# WHAT IS EXPECTED:
Total the lines of the listing below that hold the word "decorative". Output nothing except that number.

# PROVIDED ENTRIES:

--

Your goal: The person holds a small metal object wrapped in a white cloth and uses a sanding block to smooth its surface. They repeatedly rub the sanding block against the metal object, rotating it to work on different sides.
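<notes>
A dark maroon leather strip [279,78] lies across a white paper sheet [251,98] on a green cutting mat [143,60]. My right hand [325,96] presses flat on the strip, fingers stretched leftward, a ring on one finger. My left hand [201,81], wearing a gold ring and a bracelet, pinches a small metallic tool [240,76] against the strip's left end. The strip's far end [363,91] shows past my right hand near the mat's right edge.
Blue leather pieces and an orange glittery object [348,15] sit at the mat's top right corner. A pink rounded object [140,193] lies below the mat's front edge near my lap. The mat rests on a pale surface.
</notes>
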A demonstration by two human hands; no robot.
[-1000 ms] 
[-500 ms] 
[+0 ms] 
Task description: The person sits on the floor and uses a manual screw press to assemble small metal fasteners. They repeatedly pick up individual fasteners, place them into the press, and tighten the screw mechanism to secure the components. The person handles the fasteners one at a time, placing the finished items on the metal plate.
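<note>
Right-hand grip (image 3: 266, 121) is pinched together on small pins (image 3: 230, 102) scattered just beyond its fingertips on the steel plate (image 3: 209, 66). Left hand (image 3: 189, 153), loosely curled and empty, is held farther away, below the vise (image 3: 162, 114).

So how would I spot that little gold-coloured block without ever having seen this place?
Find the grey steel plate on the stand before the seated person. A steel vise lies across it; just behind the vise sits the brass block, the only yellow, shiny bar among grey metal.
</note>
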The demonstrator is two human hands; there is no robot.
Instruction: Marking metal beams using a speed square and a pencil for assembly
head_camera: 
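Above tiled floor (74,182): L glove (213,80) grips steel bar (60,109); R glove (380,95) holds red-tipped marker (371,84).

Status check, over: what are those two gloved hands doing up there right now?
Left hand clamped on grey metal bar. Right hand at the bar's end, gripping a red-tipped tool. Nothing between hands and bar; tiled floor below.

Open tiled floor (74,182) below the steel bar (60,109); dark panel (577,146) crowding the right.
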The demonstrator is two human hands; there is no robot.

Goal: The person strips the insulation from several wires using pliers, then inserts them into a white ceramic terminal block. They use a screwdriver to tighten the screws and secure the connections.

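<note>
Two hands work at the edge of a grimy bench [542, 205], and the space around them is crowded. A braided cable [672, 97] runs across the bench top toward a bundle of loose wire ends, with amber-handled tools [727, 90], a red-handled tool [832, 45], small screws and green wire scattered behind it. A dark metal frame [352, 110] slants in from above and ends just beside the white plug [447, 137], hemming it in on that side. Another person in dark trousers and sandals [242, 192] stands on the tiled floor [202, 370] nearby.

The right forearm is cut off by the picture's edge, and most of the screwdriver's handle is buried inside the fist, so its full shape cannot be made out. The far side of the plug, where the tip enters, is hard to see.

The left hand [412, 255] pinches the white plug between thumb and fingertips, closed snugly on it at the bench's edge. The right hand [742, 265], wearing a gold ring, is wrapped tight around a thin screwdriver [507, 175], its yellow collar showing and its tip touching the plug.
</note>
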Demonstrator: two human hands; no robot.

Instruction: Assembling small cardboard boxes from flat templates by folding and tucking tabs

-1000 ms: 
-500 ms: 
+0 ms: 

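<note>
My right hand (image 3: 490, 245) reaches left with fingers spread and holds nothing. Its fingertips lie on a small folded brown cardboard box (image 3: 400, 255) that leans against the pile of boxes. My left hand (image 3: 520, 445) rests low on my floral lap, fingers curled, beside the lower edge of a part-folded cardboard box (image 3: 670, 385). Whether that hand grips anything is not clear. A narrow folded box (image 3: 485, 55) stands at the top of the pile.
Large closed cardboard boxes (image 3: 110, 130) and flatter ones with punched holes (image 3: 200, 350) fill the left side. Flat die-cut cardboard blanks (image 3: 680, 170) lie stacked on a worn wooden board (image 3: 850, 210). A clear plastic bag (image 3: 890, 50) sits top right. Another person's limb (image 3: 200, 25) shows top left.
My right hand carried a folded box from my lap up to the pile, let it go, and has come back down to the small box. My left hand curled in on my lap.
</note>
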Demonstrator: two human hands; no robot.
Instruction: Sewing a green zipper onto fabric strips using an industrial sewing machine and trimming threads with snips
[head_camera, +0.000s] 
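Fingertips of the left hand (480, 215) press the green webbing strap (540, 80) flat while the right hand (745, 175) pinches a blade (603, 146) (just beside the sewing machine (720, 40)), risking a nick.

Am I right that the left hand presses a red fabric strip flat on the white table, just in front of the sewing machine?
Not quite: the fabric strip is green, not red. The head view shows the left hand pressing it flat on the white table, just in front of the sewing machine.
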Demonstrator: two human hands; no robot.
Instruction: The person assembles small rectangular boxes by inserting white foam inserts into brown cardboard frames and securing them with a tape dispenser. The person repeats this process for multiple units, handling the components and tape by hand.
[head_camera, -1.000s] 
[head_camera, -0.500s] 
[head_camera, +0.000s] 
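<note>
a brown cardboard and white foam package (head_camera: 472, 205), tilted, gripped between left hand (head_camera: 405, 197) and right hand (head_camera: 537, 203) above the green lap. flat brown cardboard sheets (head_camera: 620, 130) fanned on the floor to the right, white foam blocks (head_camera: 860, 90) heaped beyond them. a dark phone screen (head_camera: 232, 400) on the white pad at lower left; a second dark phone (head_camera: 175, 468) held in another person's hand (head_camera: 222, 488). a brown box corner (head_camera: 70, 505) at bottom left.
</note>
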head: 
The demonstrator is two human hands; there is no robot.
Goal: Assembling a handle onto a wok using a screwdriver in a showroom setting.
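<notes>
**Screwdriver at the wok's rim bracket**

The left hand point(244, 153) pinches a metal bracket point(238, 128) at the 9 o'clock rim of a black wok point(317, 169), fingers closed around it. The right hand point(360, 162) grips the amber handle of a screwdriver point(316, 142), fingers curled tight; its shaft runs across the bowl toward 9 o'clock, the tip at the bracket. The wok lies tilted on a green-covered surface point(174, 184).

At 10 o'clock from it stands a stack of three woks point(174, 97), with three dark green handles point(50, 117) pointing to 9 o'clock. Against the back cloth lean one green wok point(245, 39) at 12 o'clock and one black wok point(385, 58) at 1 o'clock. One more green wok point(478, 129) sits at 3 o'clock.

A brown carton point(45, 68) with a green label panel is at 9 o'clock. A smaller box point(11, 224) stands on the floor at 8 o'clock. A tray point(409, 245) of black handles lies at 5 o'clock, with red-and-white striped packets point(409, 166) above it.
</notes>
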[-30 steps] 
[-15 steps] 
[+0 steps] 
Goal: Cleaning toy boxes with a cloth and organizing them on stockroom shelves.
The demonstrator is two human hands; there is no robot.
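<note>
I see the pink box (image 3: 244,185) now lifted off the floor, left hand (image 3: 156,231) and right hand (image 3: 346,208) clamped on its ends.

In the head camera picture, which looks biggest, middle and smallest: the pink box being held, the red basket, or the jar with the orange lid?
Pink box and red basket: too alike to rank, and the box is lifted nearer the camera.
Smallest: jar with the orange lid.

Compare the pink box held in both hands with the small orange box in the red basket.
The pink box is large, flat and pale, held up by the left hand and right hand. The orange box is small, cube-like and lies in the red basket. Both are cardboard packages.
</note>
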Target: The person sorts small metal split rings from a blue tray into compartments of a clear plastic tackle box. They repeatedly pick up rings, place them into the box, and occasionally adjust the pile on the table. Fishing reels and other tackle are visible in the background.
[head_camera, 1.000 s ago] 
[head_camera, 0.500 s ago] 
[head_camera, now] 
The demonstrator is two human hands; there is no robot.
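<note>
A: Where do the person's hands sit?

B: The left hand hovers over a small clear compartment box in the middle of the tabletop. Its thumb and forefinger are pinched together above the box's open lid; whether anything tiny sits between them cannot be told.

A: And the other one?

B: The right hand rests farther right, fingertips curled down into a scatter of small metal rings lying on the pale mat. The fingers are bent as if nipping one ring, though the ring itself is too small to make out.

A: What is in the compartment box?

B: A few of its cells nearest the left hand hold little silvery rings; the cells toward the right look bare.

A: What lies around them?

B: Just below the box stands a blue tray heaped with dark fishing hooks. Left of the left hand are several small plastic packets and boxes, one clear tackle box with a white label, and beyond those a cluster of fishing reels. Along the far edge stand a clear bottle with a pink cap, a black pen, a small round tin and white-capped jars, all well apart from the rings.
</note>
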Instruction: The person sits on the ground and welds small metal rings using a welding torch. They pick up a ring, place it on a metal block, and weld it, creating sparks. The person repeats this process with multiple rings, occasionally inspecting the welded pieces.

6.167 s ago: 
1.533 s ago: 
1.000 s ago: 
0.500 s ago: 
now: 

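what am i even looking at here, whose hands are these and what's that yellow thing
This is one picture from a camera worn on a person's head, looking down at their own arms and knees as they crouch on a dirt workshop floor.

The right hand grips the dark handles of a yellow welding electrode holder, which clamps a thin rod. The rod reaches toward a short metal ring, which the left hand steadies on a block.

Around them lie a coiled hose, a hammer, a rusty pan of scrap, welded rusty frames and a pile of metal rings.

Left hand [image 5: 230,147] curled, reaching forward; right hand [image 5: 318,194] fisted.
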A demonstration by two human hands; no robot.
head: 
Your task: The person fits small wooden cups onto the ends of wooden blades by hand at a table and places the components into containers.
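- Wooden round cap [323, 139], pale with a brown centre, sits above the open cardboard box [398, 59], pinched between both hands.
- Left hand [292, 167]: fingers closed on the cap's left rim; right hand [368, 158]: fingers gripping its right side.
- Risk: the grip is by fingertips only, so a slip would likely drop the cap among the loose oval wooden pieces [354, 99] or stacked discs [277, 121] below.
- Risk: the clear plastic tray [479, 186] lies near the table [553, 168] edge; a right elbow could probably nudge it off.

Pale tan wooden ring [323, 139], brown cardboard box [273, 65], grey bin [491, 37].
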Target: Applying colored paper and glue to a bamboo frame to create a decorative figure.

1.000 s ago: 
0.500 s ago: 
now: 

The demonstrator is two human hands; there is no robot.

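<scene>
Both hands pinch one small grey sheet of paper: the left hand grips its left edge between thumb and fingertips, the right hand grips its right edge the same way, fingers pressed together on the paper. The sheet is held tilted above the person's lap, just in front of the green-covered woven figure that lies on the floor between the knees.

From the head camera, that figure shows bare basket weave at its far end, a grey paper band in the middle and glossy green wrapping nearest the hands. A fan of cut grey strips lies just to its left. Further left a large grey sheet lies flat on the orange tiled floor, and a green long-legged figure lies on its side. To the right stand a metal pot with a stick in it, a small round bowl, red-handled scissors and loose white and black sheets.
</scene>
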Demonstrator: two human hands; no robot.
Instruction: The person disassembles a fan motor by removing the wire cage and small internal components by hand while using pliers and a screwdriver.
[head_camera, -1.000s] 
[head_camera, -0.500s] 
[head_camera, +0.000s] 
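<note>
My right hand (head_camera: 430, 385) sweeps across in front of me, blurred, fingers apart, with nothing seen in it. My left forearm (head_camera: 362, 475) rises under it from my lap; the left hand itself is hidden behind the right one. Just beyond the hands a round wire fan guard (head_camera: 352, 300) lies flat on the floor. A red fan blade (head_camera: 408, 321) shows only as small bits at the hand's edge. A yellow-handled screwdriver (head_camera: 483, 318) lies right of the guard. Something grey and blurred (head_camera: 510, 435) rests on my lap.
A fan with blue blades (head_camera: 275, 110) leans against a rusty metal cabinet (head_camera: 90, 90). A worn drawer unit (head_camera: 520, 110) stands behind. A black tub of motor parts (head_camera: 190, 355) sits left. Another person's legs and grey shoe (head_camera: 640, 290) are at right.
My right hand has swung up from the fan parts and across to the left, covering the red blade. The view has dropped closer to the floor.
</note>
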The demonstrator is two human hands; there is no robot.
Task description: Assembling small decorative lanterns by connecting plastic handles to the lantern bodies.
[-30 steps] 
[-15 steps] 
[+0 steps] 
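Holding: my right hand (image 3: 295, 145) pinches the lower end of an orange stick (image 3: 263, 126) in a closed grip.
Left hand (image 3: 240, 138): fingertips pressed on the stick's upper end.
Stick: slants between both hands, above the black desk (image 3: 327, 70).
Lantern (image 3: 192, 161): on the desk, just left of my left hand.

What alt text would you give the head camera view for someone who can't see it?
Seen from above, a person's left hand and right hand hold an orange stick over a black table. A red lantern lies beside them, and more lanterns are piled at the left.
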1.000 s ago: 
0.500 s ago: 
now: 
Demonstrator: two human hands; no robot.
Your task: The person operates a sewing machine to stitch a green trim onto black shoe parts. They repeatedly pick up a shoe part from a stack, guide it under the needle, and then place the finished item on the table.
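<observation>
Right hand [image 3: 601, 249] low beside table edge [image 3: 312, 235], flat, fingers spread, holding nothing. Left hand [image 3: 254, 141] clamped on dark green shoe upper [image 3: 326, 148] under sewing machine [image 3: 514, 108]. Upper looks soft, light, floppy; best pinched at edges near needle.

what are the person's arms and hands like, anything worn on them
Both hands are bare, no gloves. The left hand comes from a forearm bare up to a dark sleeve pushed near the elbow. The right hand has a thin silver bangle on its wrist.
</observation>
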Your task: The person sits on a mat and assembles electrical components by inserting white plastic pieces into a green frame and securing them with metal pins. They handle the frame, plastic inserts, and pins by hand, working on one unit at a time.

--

# OUTPUT FOR THIS EXERCISE:
2